By-product feeds are not available to a lot of producers in different parts of the country; however, when available, they are a viable resource to keep input costs down during the development stage. Self-fed rations also have many advantages from a cost standpoint.

“We feed corn gluten, soy hull pellets and corn, cut with salt as an intake inhibitor, in the ration. It is a super feed and contains a lot of fiber. There is no way we could raise our own feed and compete with the by-products from a price standpoint,” Boyd says. “We use the self-feeders because there is no way we could pack that much feed to the bulls on a daily basis with time and labor constraints.”

Because the bulls are maintained and treated the same in large contemporary groups throughout the process, Boyd feels his customers can get accurate information. These figures are recorded and printed sale day for customers to help make buying decisions.

“We take weaning weights and yearling weights and rank the bulls on ratios. We get an accurate read on all the traits we are trying to measure and top sire groups are easily identified,” Boyd says. “Fall bulls are ultrasounded in September and all the spring bulls in January. The IMF is never as good on our fall bulls because they are run on grass during the summer.”
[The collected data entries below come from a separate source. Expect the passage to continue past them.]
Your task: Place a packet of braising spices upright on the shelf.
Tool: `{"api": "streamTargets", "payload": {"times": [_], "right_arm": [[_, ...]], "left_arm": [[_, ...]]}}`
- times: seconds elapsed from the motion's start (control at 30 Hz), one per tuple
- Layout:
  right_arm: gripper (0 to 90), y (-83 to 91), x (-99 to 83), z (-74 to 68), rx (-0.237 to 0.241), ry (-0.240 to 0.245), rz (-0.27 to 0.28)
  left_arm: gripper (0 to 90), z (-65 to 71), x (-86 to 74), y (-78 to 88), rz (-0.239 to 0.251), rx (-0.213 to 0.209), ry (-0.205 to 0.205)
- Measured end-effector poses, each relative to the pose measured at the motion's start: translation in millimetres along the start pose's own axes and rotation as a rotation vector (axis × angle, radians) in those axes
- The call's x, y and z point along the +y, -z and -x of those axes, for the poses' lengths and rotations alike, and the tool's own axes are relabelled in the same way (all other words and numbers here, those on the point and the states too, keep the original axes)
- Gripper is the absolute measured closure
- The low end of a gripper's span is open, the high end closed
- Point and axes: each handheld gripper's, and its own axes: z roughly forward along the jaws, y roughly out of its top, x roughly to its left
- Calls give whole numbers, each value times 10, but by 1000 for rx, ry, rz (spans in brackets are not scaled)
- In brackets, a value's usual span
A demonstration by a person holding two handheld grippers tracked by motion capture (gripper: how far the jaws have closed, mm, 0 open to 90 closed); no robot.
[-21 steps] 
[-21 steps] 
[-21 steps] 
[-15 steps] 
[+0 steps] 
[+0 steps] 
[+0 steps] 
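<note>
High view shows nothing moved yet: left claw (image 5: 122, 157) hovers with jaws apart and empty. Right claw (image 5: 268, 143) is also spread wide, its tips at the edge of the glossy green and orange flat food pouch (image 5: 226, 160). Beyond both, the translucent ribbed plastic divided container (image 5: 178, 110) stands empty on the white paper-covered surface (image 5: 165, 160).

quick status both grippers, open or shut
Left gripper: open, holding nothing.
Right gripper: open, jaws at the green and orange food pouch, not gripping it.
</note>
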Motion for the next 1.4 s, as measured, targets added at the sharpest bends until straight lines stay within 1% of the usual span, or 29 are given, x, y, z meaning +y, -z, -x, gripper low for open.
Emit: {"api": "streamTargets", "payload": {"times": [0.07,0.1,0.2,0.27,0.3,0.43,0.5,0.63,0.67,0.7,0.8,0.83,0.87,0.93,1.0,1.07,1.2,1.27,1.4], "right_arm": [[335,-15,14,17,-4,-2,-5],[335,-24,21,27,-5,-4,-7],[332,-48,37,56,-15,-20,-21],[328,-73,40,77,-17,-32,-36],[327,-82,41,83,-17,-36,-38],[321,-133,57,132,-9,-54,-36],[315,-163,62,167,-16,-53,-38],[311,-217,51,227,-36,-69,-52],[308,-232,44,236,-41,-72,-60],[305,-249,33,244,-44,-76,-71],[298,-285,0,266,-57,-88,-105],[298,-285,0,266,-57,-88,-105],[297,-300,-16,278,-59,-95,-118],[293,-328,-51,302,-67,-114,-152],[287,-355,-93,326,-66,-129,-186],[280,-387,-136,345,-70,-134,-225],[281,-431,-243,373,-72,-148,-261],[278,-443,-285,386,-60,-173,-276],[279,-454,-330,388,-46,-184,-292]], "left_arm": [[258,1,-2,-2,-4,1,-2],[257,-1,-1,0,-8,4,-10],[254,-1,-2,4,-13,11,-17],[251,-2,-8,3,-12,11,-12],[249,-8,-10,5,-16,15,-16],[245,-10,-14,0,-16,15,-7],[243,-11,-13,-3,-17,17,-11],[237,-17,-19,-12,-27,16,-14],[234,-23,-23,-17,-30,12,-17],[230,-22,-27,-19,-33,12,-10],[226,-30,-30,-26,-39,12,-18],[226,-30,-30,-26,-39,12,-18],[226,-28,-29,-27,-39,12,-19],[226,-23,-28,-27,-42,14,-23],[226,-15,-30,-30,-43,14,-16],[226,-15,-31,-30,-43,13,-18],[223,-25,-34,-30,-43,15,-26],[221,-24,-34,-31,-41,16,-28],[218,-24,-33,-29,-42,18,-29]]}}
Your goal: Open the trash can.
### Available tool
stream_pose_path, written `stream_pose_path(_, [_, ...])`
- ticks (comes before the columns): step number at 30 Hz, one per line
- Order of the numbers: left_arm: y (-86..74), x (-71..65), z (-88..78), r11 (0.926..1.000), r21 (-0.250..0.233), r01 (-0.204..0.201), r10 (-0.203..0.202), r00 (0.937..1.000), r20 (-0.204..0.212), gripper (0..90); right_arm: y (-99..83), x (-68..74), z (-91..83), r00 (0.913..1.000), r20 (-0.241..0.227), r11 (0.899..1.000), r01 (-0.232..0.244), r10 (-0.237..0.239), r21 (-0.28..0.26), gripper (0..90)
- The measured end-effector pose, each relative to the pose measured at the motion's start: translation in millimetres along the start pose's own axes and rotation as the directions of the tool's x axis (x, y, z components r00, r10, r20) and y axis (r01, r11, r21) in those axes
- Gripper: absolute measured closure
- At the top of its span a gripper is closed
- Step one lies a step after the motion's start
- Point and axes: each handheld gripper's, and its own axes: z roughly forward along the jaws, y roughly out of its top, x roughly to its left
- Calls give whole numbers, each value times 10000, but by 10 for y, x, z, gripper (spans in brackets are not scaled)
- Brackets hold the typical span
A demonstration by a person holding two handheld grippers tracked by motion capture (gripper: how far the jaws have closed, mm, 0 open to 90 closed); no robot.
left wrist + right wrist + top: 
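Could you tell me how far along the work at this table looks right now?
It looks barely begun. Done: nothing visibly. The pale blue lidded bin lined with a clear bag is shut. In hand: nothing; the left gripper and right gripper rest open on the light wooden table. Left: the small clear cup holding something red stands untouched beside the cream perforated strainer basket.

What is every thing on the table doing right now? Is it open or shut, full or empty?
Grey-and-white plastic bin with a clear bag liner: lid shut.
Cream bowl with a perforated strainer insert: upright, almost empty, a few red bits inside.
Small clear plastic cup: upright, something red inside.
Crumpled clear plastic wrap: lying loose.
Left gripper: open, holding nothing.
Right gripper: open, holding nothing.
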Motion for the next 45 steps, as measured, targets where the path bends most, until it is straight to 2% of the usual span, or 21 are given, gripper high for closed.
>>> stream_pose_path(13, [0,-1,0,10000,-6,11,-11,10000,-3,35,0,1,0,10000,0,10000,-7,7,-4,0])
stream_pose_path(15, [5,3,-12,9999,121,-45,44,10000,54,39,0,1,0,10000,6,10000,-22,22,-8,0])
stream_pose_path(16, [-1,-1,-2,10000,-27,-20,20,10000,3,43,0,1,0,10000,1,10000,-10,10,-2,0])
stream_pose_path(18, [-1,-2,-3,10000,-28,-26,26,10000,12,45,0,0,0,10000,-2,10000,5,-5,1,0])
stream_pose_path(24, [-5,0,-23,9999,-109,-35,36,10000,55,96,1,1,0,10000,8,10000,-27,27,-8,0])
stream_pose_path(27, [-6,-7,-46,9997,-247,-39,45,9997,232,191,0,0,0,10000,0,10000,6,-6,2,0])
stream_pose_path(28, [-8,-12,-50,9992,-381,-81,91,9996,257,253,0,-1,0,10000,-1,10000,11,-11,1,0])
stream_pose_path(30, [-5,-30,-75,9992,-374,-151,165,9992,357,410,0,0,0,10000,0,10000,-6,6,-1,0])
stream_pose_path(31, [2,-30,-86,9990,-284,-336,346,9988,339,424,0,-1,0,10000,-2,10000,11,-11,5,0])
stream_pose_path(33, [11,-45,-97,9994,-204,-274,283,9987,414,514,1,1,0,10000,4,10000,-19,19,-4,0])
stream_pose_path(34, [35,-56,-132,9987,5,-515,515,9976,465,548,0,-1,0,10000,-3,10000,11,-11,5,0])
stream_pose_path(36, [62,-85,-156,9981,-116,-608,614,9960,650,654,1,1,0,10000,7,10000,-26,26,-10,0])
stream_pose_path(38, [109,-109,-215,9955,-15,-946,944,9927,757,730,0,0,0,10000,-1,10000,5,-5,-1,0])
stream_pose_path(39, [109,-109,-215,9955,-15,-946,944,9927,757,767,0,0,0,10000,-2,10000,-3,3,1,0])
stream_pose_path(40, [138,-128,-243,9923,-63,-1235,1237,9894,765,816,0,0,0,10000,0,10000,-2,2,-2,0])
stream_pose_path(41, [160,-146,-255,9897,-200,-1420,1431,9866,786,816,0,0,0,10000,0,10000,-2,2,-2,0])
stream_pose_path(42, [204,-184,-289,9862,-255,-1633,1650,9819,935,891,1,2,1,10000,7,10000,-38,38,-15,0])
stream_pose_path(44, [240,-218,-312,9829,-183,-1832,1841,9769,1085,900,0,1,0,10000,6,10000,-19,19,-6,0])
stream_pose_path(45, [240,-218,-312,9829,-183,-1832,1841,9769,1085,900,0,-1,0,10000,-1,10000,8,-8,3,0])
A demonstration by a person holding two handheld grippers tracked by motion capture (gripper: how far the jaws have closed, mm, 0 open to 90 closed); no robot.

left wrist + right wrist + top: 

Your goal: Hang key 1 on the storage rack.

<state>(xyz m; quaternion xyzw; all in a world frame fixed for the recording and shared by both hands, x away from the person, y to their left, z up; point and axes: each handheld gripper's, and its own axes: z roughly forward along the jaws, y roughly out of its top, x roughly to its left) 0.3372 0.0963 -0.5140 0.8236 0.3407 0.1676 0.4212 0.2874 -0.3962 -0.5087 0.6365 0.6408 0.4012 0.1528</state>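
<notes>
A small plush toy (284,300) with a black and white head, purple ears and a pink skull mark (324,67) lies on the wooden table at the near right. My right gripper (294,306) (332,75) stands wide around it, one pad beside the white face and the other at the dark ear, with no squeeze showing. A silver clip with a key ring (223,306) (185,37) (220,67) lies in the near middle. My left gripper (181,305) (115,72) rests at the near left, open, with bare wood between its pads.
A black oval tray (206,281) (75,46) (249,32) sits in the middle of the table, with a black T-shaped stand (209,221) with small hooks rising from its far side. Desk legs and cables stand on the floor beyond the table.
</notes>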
The limit fed ration is the key to getting the bulls ready to handle their future duties. An exclusive program in Kentucky has also helped smaller commercial breeders realize the value built-in top genetics.

“By sale time there won't be any difference in the fall bulls and the yearlings. With this ration we still get maximum growth and keep a lot of the fat off. They are ready to breed cows and are highly fertile, with good semen quality because they don't have a lot of fat built up in their scrotum,” Boyd says. “The Phase 1 Tobacco money has helped smaller breeders realize what good genetics will do for them.”

There is no exact science to bull development. A combination of genetics and available resources, unique to every environment, will turn out commercial bulls that meet customer needs. Listening to customers is the only thing successful breeders from different parts of the country have in common when it comes to skills needed to create a product for the cow/calf man. The different recipes available for developing bulls could fill many management seminars. Bottom line, the customer is always right. Breeders that create repeat buyers through an open door policy, good product development and quality control will stay in business a long time.